On May 30, 2002, John B. Keane, author, raconteur, and much-loved Kerryman, passed away. Keane, at 73, had been diagnosed with prostate cancer in 1994. The author of 18 plays and 32 works of prose and poetry, including Big Maggie, which played on Broadway in 1982, and The Field, which was made into an award-winning movie starring Richard Harris Keane captured the soul of rural Ireland.
Two years ago, Victor Walsh dropped into John B. Keane’s pub in Listowel, which is run by Keane’s wife, Mary. He found the author, though ailing, in good humor and agreeable to an interview, which follows.
VICTOR WALSH: Could you tell us about the state of Irish writing today. How has it changed in the last 20 years?
JOHN B. KEANE: Right now Irish writing is in a very healthy condition. It is bursting at the seams. Almost everybody in the country is writing. And at the moment we are in my native town celebrating our annual festival of writing known as “Listowel Writers Week.”
It’s the writing of plays that is really at the moment the gem in Ireland’s crown, because all over the world Irish plays are enjoying unprecedented critical acclaim and unprecedented success, including The Beauty Queen of Leenane and The Lonesome West both by a young playwright named Martin McDonagh. I could go on and on. It’s inconceivable, people don’t seem to understand it — that the state of writing in this part of the world where I live, has produced so many fine writers of international importance, the oldest of whom was Maurice Walsh, who died quite recently. His short story The Quiet Man was used for the film of the same name. It is a beautiful story and I do think the film did it justice. I am one who actually liked the film. It’s a bit exaggerated, a bit “stage-Irishy,” but there’s nothing wrong with that. Exaggeration is a beautiful commodity, provided it’s kept in control, and it is kept in control in The Quiet Man.
In this locality you also have George Fitzmaurice, regarded as one of the greatest Irish playwrights. His play The Country Dressmaker ran in the Abbey Theatre in 1917 for six months. Then you have from my native town Bryan MacMahon, another famous playwright and novelist who won many awards. You also have the local poet Brendan Kennelly from Ballylongford, who lectured in English at Trinity College. I could go on and on and on.
Writing is second-nature to the Irish, and Irish writing is rooted in the tradition of storytelling. Even in a little town like Listowel, storytelling went on night after night after night.
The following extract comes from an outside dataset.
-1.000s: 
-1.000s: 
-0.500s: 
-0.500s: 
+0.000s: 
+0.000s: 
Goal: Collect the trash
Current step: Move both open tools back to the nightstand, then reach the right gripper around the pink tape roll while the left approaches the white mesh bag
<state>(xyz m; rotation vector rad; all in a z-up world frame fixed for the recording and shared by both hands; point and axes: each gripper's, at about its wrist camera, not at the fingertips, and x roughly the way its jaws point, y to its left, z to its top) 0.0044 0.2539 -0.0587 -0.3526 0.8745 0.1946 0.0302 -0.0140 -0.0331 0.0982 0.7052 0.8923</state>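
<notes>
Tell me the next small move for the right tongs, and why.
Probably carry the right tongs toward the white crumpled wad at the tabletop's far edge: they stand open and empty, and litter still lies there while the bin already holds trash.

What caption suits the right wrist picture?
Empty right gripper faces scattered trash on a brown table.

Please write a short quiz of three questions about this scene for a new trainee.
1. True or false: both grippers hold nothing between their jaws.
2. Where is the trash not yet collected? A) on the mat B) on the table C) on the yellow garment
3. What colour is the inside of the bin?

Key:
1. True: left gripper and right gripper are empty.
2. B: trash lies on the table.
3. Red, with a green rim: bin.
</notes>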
Everyone gathered by candlelight and by the light of small peat fires to listen to a “shenacie” recount great deeds of the past.
So oral tradition plays a very important role?
It plays a major part. One of the greatest books I’ve ever read is a book called Independent People: An Epic, written by Halldór Laxness, who belatedly won a Nobel Prize. The year he was first nominated for the prize (1953), Winston Churchill won it. But after a great public outcry on his behalf, Halldór Laxness won the Nobel Prize for Literature in 1955. He would never have written this book and never won the Nobel Prize but for the oral tradition of the Icelandic people, who are, of course, Celtic people. This is very important to remember: The Celts, from whom all the Irish are descended, are great weavers of words. This is, I think, a Celtic trait.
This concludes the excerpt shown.